Keep Pets Cool — Heat and Hydration Safety Tips
Warm weather means beautiful greenery and extended time outdoors. However, heat can also be incredibly dangerous to our four-legged friends. Imagine wearing a fur coat during a trip to the beach! Below are some helpful tips on how to keep your pets cool and hydrated.
If you and your pet are outside during the day, make sure to allow your pet plenty of time in the shade. You can also provide your dogs with a kiddie pool filled with cool water or a cool towel to lay on.
Protect their paws
When taking your pet for a walk, check the pavement with your hand before you leave. If you can’t leave your hand for longer than 3 seconds, it is too hot for your pet! Go for walks in the morning or evening when it’s cooler. If you must take your pet out during the day, allow them to walk in the grass.
Hydration is key
Pets can get dehydrated quickly, so be sure to provide them with plenty of fresh, cool water. Add some ice cubes for extra fun! If you and your pet will be outside for more than 5 minutes, bring water and a bowl with you.
Know the signs of heat stroke
Animals pant to cool down their body, but if the humidity is too high, animals can’t get cool. Watch for heavy panting, excessive water consumption, and signs of disorientation. Lower their temperature by wetting the top of their head with cool water and increase air movement with a fan. Consult with the pet’s veterinarian as soon as possible.
Pets in cars
Cars have the same effect as ovens when turned off. Never leave your pet in your car, especially during hot weather. Check out the thermometer below to see just how hot the inside of cars can be.
One important factor of your pet’s health is hydration, but what many pet parents do not realize is how quickly pets can become dehydrated. Below are some things to keep in mind during warm weather:
Understand how much water your pet needs. Water consumption is important for all mammals, but it is especially important for dogs and cats. Your pet’s body is made up of 80 percent water, which means your pets constantly have to drink water in order to stay well hydrated. On average, your pet needs one ounce of water for every pound that they weigh. If they are exercising or going outside, they may need more.
Avoid going too long without water. A good general rule is to always have access to fresh water no matter where you are. One great product that we recommend is the OllyBottle that acts as both a water bottle and water bowl for your dog! You can purchase one at our shelter or online.
Know the signs of dehydration. Dehydration can happen very quickly.

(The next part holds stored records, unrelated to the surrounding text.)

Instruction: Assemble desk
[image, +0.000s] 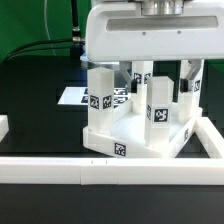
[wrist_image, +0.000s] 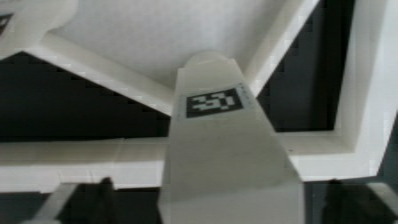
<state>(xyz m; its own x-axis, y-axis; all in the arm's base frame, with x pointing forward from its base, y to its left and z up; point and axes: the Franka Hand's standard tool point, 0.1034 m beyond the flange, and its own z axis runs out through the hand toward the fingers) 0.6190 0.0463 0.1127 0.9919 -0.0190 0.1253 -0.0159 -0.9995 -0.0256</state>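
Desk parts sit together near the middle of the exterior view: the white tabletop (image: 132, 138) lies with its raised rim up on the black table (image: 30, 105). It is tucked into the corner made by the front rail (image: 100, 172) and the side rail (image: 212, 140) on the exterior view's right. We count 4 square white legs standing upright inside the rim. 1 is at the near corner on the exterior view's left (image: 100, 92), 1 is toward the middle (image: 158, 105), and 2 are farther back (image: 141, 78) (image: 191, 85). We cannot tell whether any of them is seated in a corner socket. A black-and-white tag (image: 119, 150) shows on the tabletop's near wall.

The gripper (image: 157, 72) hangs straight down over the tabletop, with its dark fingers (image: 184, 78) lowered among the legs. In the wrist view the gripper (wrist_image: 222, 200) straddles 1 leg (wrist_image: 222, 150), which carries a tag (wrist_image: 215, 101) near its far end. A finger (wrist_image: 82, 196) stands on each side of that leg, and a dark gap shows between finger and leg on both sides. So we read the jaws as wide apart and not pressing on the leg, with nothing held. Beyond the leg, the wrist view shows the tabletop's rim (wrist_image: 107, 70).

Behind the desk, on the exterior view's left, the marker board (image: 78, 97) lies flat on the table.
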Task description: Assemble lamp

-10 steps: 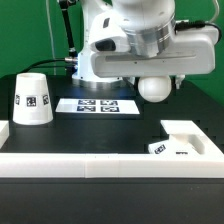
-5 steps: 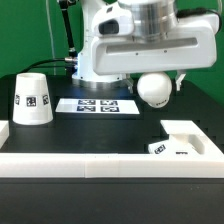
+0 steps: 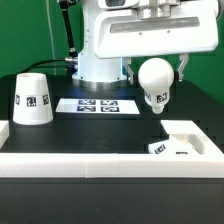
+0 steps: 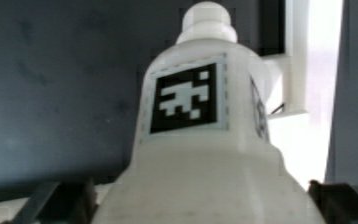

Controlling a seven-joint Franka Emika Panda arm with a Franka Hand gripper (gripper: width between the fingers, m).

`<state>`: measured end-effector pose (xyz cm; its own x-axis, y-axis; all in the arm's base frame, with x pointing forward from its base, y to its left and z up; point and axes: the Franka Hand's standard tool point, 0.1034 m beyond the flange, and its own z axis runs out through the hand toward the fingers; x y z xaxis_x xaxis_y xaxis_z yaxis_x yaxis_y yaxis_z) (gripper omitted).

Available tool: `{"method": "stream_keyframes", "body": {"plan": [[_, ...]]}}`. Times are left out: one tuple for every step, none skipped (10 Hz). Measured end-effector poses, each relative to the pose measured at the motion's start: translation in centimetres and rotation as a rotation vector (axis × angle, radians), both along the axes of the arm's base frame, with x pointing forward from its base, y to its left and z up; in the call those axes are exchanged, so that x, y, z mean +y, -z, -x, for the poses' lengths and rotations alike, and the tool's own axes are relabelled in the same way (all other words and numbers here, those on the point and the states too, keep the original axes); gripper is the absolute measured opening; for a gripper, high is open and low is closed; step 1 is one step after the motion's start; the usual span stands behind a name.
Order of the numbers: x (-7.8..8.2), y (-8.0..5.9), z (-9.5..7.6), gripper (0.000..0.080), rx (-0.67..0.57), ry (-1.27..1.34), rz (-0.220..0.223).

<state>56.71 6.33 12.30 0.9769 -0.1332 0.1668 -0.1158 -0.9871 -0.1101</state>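
My gripper (image 3: 157,70) is shut on the white ball bulb (image 3: 152,79) and holds it in the air, stem pointing down, its tag facing the camera. In the wrist view the bulb (image 4: 194,110) fills the frame between the two dark fingers (image 4: 62,200), stem tip far from the camera. The blocky white base (image 3: 178,143) lies on the table below the bulb, towards the exterior view's right, against the white wall. The cone shade (image 3: 32,98) stands upright at the exterior view's left, apart from the gripper.
The marker board (image 3: 98,105) lies flat between the shade and the bulb. A low white wall (image 3: 90,161) runs along the front of the black table and turns up at both ends. The arm's white body (image 3: 105,45) stands behind.
The gripper has risen with the bulb in it and shifted slightly to the exterior view's right. The bulb's tagged stem now shows below the ball. The shade and base have not moved.
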Motion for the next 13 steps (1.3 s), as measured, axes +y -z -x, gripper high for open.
{"method": "stream_keyframes", "body": {"plan": [[-0.1,-0.2,-0.5,0.0579,-0.103,-0.011,0.017],[-0.4,-0.1,-0.2,0.0579,-0.207,-0.082,0.058],[-0.5,-0.3,0.0,0.0579,-0.277,-0.144,0.091],[-0.8,-0.9,-0.4,0.0579,-0.339,-0.197,0.121],[-1.1,-1.6,-0.9,0.0579,-0.43,-0.256,0.168],[-1.3,-1.4,-0.8,0.0579,-0.415,-0.279,0.175],[-1.3,-1.4,-0.9,0.0579,-0.415,-0.274,0.175],[-1.3,-1.3,-0.8,0.0579,-0.413,-0.275,0.175],[-1.2,-1.3,-0.9,0.0579,-0.41,-0.278,0.173],[-0.4,-2.0,-2.0,0.0579,-0.41,-0.287,0.165],[0.4,-2.9,-3.1,0.0579,-0.427,-0.294,0.159],[1.4,-3.2,-3.7,0.0579,-0.423,-0.269,0.134],[2.9,-3.5,-4.3,0.0579,-0.425,-0.264,0.116]]}}
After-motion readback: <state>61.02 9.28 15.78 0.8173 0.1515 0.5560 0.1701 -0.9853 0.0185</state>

Know the signs to make sure you can get your pet help as soon as possible:
- Vomiting and/or diarrhea
- Loss of energy
- Excessive, ongoing panting
- Loss of appetite
- Sunken, dry eyes
- Dry, sticky gums
- Loss of skin elasticity
What to do. If you notice signs of dehydration in your pet, contact your veterinarian immediately.

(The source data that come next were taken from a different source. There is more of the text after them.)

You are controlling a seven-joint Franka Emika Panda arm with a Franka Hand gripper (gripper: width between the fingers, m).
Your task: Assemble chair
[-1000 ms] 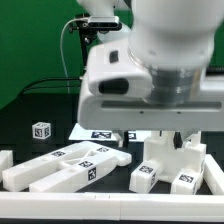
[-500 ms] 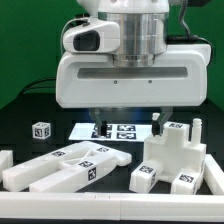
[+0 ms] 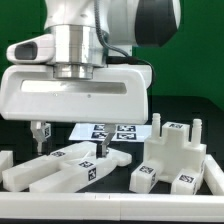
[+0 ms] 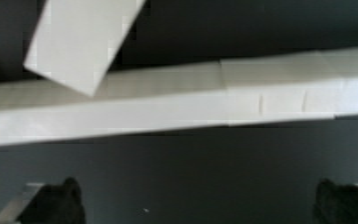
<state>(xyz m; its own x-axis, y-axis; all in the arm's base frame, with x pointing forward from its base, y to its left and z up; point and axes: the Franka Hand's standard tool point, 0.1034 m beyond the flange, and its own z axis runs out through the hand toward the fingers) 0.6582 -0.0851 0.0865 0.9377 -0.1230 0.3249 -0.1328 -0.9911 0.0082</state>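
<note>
The chair parts lie loose on the black table. Several long white tagged bars [image 3: 65, 168] lie side by side at the exterior view's lower left. Blocky white pieces with pegs and tags [image 3: 178, 155] stand at the lower right. My gripper [image 3: 70, 140] hangs open and empty just above the bars, with one finger [image 3: 40, 131] behind them and the other finger [image 3: 101, 148] at their far end. In the wrist view the gripper [image 4: 197, 205] is spread wide, with a long white bar [image 4: 176, 100] lying across beyond the fingertips. It touches nothing.
The marker board [image 3: 112, 131] lies flat behind the parts. A white piece [image 3: 5, 160] sits at the far left edge. A low white rail [image 3: 110, 207] runs along the front. A slanted white slab [image 4: 83, 40] shows beyond the bar in the wrist view.
The gripper has swung from the exterior view's right to its left and come lower, over the long bars. It now hides the small tagged cube seen earlier. The parts have not moved.
</note>
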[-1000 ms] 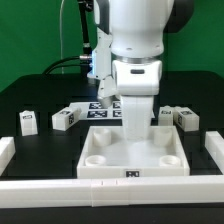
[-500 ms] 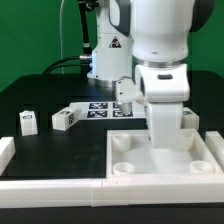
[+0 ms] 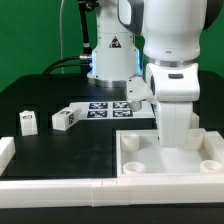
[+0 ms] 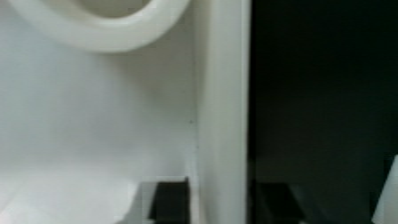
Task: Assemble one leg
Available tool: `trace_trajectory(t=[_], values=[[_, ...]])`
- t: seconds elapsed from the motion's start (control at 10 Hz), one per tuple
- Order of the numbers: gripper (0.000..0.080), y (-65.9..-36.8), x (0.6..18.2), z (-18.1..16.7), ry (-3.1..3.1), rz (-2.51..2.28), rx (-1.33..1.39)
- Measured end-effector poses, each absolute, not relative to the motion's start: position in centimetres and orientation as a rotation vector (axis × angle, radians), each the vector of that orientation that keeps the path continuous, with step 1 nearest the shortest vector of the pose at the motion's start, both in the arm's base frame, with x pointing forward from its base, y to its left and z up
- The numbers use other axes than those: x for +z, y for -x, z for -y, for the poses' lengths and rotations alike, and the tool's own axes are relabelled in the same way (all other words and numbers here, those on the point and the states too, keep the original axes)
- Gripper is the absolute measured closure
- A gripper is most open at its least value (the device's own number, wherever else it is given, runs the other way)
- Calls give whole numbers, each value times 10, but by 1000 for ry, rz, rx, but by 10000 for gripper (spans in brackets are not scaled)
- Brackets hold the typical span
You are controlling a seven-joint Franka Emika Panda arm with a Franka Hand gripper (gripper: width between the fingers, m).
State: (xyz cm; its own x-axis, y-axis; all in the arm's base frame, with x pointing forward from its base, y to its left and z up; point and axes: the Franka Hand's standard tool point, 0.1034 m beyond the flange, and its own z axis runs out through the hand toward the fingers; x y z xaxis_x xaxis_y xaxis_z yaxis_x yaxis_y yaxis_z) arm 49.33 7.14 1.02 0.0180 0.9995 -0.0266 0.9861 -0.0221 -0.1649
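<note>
At the lower right of the exterior view, the gripper [image 3: 174, 140] is planted in the white tray [image 3: 165, 170]. In the wrist view its jaws are seen closed on either side of the tray's wall, pinching it. At the middle left, well apart from the tray, one leg [image 3: 63, 119] and a second leg [image 3: 27, 122] are seen untouched on the black table [image 3: 60, 150], near the marker board [image 3: 108, 108].

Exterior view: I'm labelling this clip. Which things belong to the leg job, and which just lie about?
Job: leftmost leg; leg beside it; square tray part; gripper on its wall.
Lying about: marker board; white edge rails.
</note>
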Motion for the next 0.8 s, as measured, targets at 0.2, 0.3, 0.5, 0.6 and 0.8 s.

Dogs cool themselves down by panting. However, during extremely hot weather, sometimes a dog’s body temperature rises too high and causes heatstroke. Prevention is extremely important, but if you suspect your dog is suffering from heatstroke, take them to receive veterinary care immediately.

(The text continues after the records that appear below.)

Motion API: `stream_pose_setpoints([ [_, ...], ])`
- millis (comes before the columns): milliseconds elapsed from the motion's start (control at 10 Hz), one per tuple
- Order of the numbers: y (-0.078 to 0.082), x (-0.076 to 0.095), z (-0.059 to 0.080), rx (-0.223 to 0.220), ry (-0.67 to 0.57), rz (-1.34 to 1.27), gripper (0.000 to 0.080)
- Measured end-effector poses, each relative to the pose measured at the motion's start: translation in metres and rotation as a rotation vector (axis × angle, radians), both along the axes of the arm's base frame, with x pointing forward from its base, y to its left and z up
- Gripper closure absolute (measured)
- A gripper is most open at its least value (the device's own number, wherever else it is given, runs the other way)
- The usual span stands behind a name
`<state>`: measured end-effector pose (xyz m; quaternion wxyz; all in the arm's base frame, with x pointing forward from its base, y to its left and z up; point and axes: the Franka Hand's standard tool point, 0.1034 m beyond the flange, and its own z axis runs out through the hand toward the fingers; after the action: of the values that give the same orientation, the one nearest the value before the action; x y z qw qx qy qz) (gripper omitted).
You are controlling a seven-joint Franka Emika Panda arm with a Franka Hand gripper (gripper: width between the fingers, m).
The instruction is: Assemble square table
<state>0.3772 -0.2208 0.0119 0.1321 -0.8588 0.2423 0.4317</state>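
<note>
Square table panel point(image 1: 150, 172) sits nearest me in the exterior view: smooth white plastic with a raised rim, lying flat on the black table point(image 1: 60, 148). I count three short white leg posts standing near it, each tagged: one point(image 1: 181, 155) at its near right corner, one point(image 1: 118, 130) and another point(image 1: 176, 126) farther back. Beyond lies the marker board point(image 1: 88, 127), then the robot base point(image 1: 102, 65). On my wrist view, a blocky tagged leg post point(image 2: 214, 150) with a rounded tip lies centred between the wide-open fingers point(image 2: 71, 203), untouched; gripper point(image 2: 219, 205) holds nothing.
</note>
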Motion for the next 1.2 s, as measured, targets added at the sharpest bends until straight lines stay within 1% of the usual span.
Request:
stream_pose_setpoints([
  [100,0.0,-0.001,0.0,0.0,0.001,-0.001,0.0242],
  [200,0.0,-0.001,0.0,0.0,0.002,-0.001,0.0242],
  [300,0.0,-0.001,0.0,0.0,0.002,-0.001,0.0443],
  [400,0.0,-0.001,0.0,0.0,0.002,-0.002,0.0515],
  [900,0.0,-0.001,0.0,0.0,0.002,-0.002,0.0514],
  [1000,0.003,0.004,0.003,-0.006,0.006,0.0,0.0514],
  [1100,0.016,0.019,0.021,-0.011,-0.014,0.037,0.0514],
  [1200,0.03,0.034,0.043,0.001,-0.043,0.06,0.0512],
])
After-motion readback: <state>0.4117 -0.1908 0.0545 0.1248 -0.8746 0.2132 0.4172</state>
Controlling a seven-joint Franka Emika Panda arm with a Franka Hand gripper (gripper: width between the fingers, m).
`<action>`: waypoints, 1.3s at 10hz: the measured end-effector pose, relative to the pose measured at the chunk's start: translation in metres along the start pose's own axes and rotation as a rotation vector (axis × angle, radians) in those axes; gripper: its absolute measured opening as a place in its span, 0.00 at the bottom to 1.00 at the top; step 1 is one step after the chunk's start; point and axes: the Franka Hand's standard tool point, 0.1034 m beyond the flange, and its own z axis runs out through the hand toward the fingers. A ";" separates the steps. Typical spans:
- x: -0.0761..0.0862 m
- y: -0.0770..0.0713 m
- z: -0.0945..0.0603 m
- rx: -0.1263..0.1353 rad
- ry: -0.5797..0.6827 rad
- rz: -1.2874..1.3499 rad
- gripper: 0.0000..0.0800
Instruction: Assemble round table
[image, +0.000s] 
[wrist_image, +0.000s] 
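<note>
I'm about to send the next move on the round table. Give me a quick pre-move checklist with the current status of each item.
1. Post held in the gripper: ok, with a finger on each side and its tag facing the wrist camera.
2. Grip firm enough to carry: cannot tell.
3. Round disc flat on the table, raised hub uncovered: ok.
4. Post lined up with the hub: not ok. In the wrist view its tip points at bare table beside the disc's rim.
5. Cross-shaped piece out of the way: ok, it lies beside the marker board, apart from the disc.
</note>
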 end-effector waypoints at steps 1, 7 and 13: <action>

What is heatstroke? Heatstroke is a type of hyperthermia that happens when a dog’s panting cannot accommodate excessive heat.
Understand your surroundings. If you are sweating or feel overwhelmed by the heat, your dog does too! Your furry friend will always try to push themselves to please you. Make sure you are not asking them to exercise or be in an environment that will increase their chances of heatstroke.
Know your dog’s limits. Dogs with shorter snouts or longer hair may be more susceptible to heat exhaustion. Understand your dog’s potential needs and compromise to keep your pet safe.
Do not use ice cubes to cure heatstroke. When trying to cool your pet down, you must slowly decrease their temperature to prevent complications. Ice cubes are great in a dog’s water bowl on a hot day, but if they are already suffering from heatstroke, very cold water or ice cubes can cause shock. Cool towels are best to start bringing the fever down.